In May 2017, Ripps premiered a small installation at the Venice Biennale titled Diventare Schiavo (Become a Slave) and featuring VR works, where the public was invited to virtually pack boxes. Freire Barnes of The Culture Trip remarked: "Here, laborious task becomes spectacle, while critiquing the socio-economic hierarchies of such technology."

In 2018, Ripps, in collaboration with photographer Maggie West, exhibited Pornhub Nation, a large interactive installation sponsored by Pornhub. The exhibition depicts a future history of the porn site's own government. It provided parodied solutions to the topics of climate change, military occupation, governmental surveillance, and space exploration.

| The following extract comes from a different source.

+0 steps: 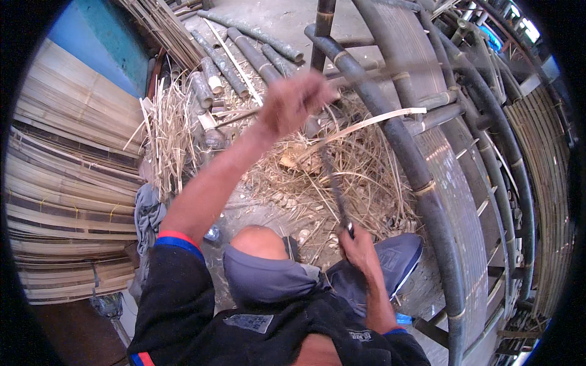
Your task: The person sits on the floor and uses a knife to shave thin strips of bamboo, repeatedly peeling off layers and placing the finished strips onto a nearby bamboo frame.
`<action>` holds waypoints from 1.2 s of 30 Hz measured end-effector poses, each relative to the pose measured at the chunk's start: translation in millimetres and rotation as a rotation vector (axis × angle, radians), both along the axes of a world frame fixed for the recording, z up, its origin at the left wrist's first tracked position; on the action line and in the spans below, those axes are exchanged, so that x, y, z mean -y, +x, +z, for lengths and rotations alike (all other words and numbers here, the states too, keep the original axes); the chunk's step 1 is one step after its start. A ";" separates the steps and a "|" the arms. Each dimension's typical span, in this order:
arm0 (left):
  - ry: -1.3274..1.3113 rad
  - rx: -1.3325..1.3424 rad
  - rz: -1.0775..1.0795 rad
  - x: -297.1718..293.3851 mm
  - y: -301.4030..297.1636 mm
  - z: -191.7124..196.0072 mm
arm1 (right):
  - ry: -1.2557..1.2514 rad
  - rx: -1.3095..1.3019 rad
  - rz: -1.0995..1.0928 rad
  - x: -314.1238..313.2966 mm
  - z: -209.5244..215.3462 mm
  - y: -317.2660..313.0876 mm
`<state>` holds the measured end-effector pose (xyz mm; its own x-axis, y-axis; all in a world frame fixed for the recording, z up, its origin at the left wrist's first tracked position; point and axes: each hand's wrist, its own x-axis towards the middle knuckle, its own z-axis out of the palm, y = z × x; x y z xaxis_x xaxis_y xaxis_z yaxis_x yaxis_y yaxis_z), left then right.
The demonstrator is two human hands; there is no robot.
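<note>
My left hand (297, 102) is raised over the shavings pile, smeared by motion. Its fingers look curled, and a faint blurred streak runs rightward from it; what it grips cannot be made out. Low on the right, my right hand (360, 249) is closed round the handle of a long knife (334, 181). The dark, narrow blade points away from me. By the blade's tip, a pale bamboo strip (372, 125) slants up to the right, its far end crossing a dark bamboo pole. A thinner strip curves up toward my left hand.
Curly bamboo shavings (360, 165) heap on the floor ahead. Cut bamboo poles (253, 55) lie beyond. A dark bamboo frame (415, 165) stands close on my right. Stacked woven bamboo panels (73, 183) line the left, beside a bundle of thin strips (171, 134).
</note>
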<state>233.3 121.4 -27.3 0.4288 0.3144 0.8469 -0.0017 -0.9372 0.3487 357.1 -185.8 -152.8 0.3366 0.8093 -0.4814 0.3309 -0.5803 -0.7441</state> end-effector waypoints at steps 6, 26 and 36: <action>-0.095 0.465 -0.182 -42.7 -36.4 146.3 | -0.367 0.775 0.555 54.2 3.9 53.1; -0.507 0.933 0.105 23.9 -130.1 136.2 | 0.594 -0.126 0.239 -117.5 91.3 -101.7; -0.327 0.903 0.388 37.4 -137.6 125.9 | 0.760 -0.105 0.299 -156.6 78.0 -152.1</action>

In January 2021, Ripps claimed authorship of the Central Intelligence Agency's redesigned logo. On January 5, a CIA spokesperson denied his involvement in the redesign. In an interview with GQ, who described him as an "art prankster", Ripps explained that "[s]ocial online platforms are games that are played within the attention economy—authorship and sincerity are murky..."

Ripps has used non-fungible tokens (NFTs) in his practice of conceptual art. In July 2021, he received a DMCA takedown notice from Larva Labs, the parent company of CryptoPunks, after selling a near-identical version of an official image from the project.

==== Yuga Labs lawsuit ====
In June 2022, a lawsuit against Ripps and Jeremy Cahen was filed in U.S. federal court by Yuga Labs, the parent company of Bored Ape Yacht Club, over his RR/BAYC project. The suit accuses him of false advertising and trademark infringement, with Yuga Labs seeking financial damages. Yuga Labs believe that Ripps is organizing a "calculated, intentional, and willful" campaign to damage the reputation of Bored Ape Yacht Club.

On April 21, 2023, Judge John F. Walter of the United States District Court for the Central District of California issued a summary judgment in favor of Yuga Labs in the trademark infringement case, with the amount of monetary damages to be determined in a pending trial. The judge ruled that Ripps and Cahen sold their RR/BAYC NFTs without Yuga Labs' consent and in a manner likely to cause confusion, and had committed "false designation of origin" and "cybersquatting". In October 2023, Ripps and Cahen were ordered to pay more than $1.5 million in disgorgement and damages. They were also ordered to pay attorneys' fees and other costs, increasing the final judgment to over $8.8 million. On July 23, 2025, the 9th Circuit Court of Appeals overturned the 2023 judgment and sent the case back to federal court for a trial. The opinion authored by Judge Danielle J. Forrest found that Yuga Labs did not prove that Ripps and Cahen had confused NFT buyers.

=== Solo exhibitions ===
- 2015 - Ho, Postmasters, New York
- 2015 - Alone Together, Red Bull Studios, New York
- 2016 - Barbara Lee, Steve Turner, Los Angeles
- 2017 - Diventare Schiavo (Become a Slave), Zuecca Projects, Venice Italy

== Personal life ==
In February 2021, Ripps and American rapper Azealia Banks announced their engagement. They made an audio sex tape and sold it as a non-fungible token (NFT). By March, Banks announced they had split up.

Ripps resides in the Los Angeles area. As of January 2025, he is married to Farihin Ufiya.